- Opening Delimiter -

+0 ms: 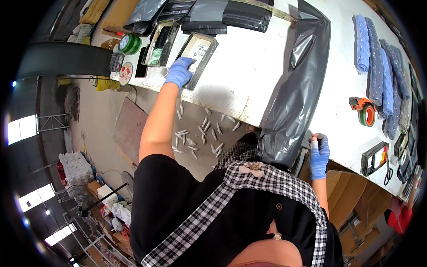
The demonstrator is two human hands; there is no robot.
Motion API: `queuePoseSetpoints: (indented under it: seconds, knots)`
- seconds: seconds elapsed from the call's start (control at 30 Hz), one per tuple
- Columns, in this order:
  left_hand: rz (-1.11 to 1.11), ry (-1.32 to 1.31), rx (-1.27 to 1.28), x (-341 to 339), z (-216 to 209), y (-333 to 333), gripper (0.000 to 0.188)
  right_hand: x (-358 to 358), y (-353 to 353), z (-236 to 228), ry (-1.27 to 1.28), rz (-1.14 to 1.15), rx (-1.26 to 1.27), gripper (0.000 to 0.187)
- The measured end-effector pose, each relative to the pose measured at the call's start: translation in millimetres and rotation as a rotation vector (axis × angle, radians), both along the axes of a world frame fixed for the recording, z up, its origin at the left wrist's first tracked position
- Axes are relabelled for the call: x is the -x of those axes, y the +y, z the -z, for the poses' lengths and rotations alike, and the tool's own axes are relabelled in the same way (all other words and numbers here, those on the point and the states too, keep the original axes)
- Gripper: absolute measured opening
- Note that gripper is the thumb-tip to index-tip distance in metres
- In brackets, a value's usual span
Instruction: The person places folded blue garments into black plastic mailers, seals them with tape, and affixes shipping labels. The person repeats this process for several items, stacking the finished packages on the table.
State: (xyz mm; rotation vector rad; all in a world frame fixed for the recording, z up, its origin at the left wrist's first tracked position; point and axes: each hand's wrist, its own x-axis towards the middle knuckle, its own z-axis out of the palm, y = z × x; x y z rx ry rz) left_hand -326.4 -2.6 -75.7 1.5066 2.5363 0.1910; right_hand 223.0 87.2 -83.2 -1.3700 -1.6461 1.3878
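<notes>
My left hand (179, 72), in a blue glove, reaches out to a shallow open box (208, 57) on the white table (249, 66). Its fingers lie on the white sheets (199, 50) inside the box; whether they grip one is not visible. My right hand (319, 156), also in a blue glove, is at the table's near edge and is closed around a small white and grey object (315, 144). It sits just right of a grey plastic bag (296, 93) that lies across the table and hangs over its edge.
A second open box (161, 41), a green tape roll (130, 44) and stacked dark bags (222, 15) lie beyond the left hand. Rolled blue and grey cloths (378, 58), an orange tape dispenser (365, 111) and scissors (388, 174) lie to the right. White strips (200, 133) litter the floor.
</notes>
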Motion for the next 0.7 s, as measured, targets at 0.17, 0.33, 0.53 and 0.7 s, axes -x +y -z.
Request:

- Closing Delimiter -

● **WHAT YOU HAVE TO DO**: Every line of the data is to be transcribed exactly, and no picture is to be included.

● **ANSWER TO THE PROBLEM**:
+0 ms: 
The demonstrator is two human hands; there is no robot.
Motion API: `queuePoseSetpoints: (indented under it: seconds, knots)`
- seconds: seconds elapsed from the call's start (control at 30 Hz), one per tuple
- Columns, in this order:
  left_hand: rz (-1.11 to 1.11), ry (-1.32 to 1.31), rx (-1.27 to 1.28), x (-341 to 339), z (-216 to 209), y (-333 to 333), gripper (0.000 to 0.188)
  right_hand: x (-358 to 358), y (-353 to 353), z (-236 to 228), ry (-1.27 to 1.28), rz (-1.14 to 1.15), rx (-1.26 to 1.27), gripper (0.000 to 0.187)
- The measured end-effector pose, each relative to the pose measured at the call's start: translation in millimetres and rotation as a rotation vector (axis × angle, radians), both along the axes of a world frame fixed for the recording, z up, its origin at the left wrist's first tracked position
- Axes are relabelled for the call: x is the -x of those axes, y the +y, z the -z, for the poses' lengths and rotations alike, and the tool's own axes are relabelled in the same way (all other words and numbers here, those on the point and the states too, keep the original axes)
- Gripper: absolute measured opening
- Note that gripper is the thumb-tip to index-tip distance in metres
- In brackets, a value's usual span
Instruction: The person places folded blue garments into black plastic mailers, seals them with tape, and affixes shipping labels. The person repeats this process for several items, stacking the finished packages on the table.
State: (xyz mm; rotation vector rad; all in a world frame fixed for the recording, z up, its origin at the left wrist's first tracked position; point and axes: each hand's wrist, its own x-axis towards the middle knuckle, its own z-axis out of the palm, y = z × x; x y z rx ry rz) left_hand -326.4 -2.6 -75.7 1.5066 2.5363 0.1910; right_hand 223.0 87.2 -83.2 -1.3700 -1.6461 1.3878
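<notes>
My left hand (179, 72), in a blue glove, reaches out to a shallow open box (208, 57) on the white table (249, 66). Its fingers lie on the white sheets (199, 50) inside the box; whether they grip one is not visible. My right hand (319, 156), also in a blue glove, is at the table's near edge and is closed around a small white and grey object (315, 144). It sits just right of a grey plastic bag (296, 93) that lies across the table and hangs over its edge.
A second open box (161, 41), a green tape roll (130, 44) and stacked dark bags (222, 15) lie beyond the left hand. Rolled blue and grey cloths (378, 58), an orange tape dispenser (365, 111) and scissors (388, 174) lie to the right. White strips (200, 133) litter the floor.
</notes>
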Motion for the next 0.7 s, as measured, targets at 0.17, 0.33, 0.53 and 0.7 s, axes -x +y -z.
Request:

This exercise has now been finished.